Data supplied
==========

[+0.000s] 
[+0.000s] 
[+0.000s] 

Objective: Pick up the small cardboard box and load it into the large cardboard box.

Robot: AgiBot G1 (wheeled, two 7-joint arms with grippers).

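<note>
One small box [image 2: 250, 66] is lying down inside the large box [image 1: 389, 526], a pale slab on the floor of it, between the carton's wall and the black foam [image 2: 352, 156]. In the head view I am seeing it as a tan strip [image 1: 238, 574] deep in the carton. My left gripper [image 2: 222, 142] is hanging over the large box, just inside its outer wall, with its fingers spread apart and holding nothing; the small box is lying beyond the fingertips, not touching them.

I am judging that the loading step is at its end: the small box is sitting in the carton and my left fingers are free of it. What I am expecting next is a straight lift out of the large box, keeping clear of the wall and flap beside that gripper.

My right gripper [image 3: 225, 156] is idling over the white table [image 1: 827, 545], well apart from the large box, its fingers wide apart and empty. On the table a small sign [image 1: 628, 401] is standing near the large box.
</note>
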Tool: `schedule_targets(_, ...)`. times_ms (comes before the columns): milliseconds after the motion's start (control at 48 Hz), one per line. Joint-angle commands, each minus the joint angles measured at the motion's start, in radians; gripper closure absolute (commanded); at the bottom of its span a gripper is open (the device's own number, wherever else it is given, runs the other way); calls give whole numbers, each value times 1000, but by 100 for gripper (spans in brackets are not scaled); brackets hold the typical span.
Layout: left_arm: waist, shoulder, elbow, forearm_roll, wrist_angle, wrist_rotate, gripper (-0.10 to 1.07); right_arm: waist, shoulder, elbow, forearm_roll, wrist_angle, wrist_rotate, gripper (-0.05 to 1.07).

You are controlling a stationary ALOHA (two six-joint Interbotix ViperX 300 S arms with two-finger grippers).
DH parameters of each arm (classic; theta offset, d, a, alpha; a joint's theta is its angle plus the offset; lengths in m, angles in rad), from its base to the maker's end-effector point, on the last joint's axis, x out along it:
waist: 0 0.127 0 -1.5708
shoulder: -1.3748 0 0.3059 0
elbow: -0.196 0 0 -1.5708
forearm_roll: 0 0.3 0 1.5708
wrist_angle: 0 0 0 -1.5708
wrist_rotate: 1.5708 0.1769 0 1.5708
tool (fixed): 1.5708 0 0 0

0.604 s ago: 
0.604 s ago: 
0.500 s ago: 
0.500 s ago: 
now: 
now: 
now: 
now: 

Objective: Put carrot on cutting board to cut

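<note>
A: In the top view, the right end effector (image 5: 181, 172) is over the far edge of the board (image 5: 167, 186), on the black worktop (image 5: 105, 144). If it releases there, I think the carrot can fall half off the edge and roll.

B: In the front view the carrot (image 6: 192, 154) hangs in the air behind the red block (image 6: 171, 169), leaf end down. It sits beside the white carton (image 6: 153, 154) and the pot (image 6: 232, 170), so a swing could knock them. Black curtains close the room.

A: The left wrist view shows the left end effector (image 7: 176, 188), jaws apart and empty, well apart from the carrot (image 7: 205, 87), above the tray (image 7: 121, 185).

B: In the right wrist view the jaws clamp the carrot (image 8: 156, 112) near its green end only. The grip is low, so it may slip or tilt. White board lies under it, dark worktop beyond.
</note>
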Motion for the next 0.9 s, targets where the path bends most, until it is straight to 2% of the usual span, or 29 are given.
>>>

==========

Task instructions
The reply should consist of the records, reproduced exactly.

Response area
[+0.000s] 
[+0.000s] 
[+0.000s] 

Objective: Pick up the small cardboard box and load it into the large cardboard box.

Robot: AgiBot G1 (wheeled, two 7-joint arms with grippers).

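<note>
One small box [image 2: 250, 66] is lying down inside the large box [image 1: 389, 526], a pale slab on the floor of it, between the carton's wall and the black foam [image 2: 352, 156]. In the head view I am seeing it as a tan strip [image 1: 238, 574] deep in the carton. My left gripper [image 2: 222, 142] is hanging over the large box, just inside its outer wall, with its fingers spread apart and holding nothing; the small box is lying beyond the fingertips, not touching them.

I am judging that the loading step is at its end: the small box is sitting in the carton and my left fingers are free of it. What I am expecting next is a straight lift out of the large box, keeping clear of the wall and flap beside that gripper.

My right gripper [image 3: 225, 156] is idling over the white table [image 1: 827, 545], well apart from the large box, its fingers wide apart and empty. On the table a small sign [image 1: 628, 401] is standing near the large box.
</note>
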Tool: `schedule_targets(_, ...)`. times_ms (comes before the columns): milliseconds after the motion's start (control at 48 Hz), one per line. Joint-angle commands, each minus the joint angles measured at the motion's start, in radians; gripper closure absolute (commanded); at the bottom of its span a gripper is open (the device's own number, wherever else it is given, runs the other way); calls give whole numbers, each value times 1000, but by 100 for gripper (spans in brackets are not scaled); brackets hold the typical span.
Layout: left_arm: waist, shoulder, elbow, forearm_roll, wrist_angle, wrist_rotate, gripper (-0.10 to 1.07); right_arm: waist, shoulder, elbow, forearm_roll, wrist_angle, wrist_rotate, gripper (-0.05 to 1.07).

You are controlling a stationary ALOHA (two six-joint Interbotix ViperX 300 S arms with two-finger grippers).
DH parameters of each arm (classic; theta offset, d, a, alpha; a joint's theta is its angle plus the offset; lengths in m, angles in rad), from its base to the maker's end-effector point, on the last joint's axis, x out along it:
waist: 0 0.127 0 -1.5708
shoulder: -1.3748 0 0.3059 0
elbow: -0.196 0 0 -1.5708
forearm_roll: 0 0.3 0 1.5708
wrist_angle: 0 0 0 -1.5708
wrist_rotate: 1.5708 0.1769 0 1.5708
tool (fixed): 1.5708 0 0 0

0.604 s ago: 
0.604 s ago: 
0.500 s ago: 
0.500 s ago: 
now: 
now: 
now: 
now: 

Objective: Put carrot on cutting board to cut

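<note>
A: In the top view, the right end effector (image 5: 181, 172) is over the far edge of the board (image 5: 167, 186), on the black worktop (image 5: 105, 144). If it releases there, I think the carrot can fall half off the edge and roll.

B: In the front view the carrot (image 6: 192, 154) hangs in the air behind the red block (image 6: 171, 169), leaf end down. It sits beside the white carton (image 6: 153, 154) and the pot (image 6: 232, 170), so a swing could knock them. Black curtains close the room.

A: The left wrist view shows the left end effector (image 7: 176, 188), jaws apart and empty, well apart from the carrot (image 7: 205, 87), above the tray (image 7: 121, 185).

B: In the right wrist view the jaws clamp the carrot (image 8: 156, 112) near its green end only. The grip is low, so it may slip or tilt. White board lies under it, dark worktop beyond.
</note>
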Motion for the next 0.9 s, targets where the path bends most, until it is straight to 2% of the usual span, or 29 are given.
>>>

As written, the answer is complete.